Mobile experience is critical to business success
A new IBM study shows us that CMOs and e-commerce leaders in many companies recognize that mobility is a critical element in achieving business goals, but 2/3 of those same professionals recognize that they lack the necessary knowledge To understand the mobile user experience. With 89% of customers opting to switch providers after a poor experience, companies are turning to the big data and digital analysis to better understand the omnicanal customer.
Mobile traffic continues to grow, and study participants now attribute 19% of the total traffic to a mobile device. But companies continue to provide their customers with a quality mobile experience, with 40% of businesses agreeing that it is more difficult to deliver a quality mobile experience than on desktops. For many companies, their response to the need to create a mobile experience has been simply to adapt a web page instead of building a mobile experience from the bottom up, with 70% of the study participants describing their multichannel experience for customers as “Reasonable” or “poor”. So it is not surprising that the three most important elements that companies face are poor navigation, problems derived from the size of the screen, and problems filling forms.
The study, titled “Reducing Customer Struggle 2013,” was conducted for IBM by Econsultacy consultancy and interviewed more than 500 professionals from around the world from a wide range of sectors, Including distribution, financial services, travel and customer services. While mobility was clearly placed as the main problem for many companies, the study found that the challenges facing the customer experience, both in terms of identifying problems and how to solve them, remains an element of concern. Only 7% of companies indicated that they have a perfect understanding of the customer’s online experience, yet it is 3 points higher than the 2012 edition. 78% of the respondents said their understanding was “good.” In particular, the companies understand the customer very well in the initial phase of sales, but fail in the buying phases and, above all, in the abandonment and abandonment of the shopping carts.
Offline and digital integration is still lacking.
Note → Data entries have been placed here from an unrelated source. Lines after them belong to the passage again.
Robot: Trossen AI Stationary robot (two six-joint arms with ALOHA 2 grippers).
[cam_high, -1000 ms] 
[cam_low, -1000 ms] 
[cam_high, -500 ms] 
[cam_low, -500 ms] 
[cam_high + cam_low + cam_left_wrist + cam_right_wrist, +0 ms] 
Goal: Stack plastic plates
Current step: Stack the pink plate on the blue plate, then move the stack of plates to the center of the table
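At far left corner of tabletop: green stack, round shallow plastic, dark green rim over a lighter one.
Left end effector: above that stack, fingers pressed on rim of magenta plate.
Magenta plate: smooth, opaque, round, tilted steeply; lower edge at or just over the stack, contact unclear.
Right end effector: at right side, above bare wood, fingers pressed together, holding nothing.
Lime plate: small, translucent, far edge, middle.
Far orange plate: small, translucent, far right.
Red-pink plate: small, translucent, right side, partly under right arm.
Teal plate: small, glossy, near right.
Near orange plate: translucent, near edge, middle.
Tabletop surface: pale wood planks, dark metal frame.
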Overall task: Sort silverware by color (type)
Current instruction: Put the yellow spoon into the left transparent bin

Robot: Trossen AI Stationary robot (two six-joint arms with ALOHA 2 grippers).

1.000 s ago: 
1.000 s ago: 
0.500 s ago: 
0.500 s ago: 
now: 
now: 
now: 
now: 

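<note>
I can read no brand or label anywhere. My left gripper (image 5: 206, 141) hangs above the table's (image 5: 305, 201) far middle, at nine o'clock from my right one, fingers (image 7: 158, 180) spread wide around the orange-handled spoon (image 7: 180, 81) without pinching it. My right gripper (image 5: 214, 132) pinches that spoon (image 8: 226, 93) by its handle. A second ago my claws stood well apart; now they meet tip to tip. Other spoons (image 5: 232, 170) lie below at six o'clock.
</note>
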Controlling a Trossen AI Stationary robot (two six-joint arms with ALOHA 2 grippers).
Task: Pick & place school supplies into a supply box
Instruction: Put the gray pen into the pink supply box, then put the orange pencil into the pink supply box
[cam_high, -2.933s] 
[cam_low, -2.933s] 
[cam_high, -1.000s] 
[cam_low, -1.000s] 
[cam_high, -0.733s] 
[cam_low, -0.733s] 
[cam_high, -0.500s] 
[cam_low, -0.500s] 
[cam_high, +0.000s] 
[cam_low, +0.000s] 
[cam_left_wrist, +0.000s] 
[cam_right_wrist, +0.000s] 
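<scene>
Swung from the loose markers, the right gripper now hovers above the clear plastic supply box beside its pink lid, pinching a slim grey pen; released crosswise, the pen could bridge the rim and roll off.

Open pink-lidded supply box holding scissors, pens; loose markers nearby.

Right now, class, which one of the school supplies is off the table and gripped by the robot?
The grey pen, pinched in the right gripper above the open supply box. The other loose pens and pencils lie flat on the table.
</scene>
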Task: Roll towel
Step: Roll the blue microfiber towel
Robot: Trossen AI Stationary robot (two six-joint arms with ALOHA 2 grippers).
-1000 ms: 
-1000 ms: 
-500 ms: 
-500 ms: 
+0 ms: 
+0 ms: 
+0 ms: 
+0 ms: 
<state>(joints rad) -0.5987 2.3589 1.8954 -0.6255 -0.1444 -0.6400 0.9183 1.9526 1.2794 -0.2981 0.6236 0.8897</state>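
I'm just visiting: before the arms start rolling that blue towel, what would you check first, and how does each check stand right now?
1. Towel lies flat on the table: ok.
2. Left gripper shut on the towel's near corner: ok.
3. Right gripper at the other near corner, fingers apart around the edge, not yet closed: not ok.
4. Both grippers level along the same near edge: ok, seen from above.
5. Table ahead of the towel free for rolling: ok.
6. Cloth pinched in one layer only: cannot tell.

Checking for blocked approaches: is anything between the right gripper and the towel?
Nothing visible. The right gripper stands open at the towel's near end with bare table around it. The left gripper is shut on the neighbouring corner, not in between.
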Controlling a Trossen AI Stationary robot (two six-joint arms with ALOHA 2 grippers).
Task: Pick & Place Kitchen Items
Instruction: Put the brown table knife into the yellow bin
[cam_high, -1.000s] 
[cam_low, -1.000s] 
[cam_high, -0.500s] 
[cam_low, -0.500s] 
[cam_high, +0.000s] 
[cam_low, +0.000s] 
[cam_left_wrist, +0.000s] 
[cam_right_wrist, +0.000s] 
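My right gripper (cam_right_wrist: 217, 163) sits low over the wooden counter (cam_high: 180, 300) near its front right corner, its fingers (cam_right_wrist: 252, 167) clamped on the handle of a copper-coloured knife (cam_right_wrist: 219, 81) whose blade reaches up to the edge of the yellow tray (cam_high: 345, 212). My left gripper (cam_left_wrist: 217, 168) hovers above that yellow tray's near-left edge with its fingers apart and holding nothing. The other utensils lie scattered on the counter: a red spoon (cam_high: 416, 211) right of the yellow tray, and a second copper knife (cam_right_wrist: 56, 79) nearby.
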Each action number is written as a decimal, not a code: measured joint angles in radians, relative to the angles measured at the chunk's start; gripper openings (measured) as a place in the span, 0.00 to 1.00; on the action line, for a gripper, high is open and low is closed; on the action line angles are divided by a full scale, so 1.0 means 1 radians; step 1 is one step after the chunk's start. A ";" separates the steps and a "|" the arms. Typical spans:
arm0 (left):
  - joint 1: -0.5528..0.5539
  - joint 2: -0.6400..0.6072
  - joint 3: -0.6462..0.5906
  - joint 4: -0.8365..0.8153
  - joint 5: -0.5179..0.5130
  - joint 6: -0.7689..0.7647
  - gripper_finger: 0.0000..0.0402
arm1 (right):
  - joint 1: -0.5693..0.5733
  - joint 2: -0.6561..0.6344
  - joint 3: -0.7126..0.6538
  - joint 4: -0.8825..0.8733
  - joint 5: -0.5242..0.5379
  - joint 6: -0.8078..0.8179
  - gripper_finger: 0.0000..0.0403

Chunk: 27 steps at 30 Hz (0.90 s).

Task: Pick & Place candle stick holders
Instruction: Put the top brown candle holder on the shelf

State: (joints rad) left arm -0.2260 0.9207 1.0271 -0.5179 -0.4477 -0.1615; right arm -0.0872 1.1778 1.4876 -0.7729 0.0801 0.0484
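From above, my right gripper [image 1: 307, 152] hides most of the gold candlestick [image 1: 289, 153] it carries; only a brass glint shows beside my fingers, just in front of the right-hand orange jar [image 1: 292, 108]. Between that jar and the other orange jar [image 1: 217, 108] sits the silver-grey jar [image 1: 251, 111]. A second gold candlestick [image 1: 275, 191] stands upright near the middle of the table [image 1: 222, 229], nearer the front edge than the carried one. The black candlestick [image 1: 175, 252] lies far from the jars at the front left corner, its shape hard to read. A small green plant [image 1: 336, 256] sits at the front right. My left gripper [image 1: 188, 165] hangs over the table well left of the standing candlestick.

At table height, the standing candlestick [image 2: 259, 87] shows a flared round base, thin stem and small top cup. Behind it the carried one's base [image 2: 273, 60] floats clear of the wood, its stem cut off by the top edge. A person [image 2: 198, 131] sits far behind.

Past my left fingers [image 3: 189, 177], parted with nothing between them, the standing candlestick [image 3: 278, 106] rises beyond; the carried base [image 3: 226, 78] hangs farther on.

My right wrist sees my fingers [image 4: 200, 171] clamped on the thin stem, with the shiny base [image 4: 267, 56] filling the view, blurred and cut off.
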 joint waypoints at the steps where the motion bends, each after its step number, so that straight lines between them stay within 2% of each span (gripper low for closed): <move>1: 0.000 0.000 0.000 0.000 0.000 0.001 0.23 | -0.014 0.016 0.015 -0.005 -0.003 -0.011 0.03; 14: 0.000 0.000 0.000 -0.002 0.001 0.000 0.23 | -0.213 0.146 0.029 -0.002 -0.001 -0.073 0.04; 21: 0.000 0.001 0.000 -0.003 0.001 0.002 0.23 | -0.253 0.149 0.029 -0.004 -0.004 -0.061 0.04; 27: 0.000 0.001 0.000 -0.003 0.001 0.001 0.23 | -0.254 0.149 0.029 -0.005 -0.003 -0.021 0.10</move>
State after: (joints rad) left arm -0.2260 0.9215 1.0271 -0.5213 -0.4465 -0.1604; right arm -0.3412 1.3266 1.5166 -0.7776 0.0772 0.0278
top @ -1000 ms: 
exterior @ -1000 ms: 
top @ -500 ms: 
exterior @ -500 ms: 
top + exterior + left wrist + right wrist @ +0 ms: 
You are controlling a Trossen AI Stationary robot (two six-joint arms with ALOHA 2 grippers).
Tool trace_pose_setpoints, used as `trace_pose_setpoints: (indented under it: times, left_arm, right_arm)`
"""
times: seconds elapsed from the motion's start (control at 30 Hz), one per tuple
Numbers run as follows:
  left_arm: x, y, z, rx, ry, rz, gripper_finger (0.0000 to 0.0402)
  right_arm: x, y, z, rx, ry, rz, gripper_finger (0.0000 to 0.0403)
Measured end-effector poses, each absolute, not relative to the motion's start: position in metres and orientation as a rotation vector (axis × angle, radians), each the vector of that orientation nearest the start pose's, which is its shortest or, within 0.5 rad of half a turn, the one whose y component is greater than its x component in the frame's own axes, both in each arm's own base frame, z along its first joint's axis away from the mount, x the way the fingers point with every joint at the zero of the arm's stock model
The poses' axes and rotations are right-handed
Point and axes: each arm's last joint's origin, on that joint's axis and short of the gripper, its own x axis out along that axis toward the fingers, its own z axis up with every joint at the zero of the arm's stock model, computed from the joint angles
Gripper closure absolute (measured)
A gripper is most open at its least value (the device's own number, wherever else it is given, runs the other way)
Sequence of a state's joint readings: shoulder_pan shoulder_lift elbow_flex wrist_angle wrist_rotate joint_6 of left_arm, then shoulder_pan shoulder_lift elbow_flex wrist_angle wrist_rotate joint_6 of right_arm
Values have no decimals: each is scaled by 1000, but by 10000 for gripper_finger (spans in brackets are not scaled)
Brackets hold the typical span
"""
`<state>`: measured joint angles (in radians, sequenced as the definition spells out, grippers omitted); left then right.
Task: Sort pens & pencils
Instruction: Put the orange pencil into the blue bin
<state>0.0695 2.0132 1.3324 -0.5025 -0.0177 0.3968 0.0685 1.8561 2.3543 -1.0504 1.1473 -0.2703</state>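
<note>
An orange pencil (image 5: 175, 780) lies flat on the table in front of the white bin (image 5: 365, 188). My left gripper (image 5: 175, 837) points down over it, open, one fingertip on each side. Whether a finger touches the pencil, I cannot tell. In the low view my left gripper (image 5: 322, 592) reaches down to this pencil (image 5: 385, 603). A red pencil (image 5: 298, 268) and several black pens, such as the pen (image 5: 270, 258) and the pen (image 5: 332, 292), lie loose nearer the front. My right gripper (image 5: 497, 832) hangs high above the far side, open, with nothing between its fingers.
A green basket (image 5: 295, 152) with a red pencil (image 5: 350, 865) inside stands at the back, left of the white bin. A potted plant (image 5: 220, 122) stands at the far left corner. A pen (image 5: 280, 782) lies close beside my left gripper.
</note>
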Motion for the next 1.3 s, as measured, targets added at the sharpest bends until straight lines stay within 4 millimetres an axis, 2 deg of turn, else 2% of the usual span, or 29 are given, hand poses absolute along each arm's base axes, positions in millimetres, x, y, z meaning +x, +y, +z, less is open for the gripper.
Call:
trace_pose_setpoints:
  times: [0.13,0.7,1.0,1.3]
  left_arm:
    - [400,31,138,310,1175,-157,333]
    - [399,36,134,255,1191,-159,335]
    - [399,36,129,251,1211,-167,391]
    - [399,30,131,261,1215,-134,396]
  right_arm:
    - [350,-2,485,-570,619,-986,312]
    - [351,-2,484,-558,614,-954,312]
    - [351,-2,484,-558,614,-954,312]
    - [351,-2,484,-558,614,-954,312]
Only 4% of participants stated that they provided an “excellent” multichannel experience. Most expressed themselves by saying that their experience was “reasonable” or even “poor”. Integration between offline and online is still an obstacle for most companies. Many companies are limited to basic functionality such as including store physical location information, contact details, and opening hours.
73% of companies are planning to increase their investment in online channels this year, 72% said they also do it on mobile channels and 53% of companies expect to increase their investment in social networks. In contrast, more than two-thirds of respondents indicated that they expected or maintained or reduced the same level of investment in offline channels.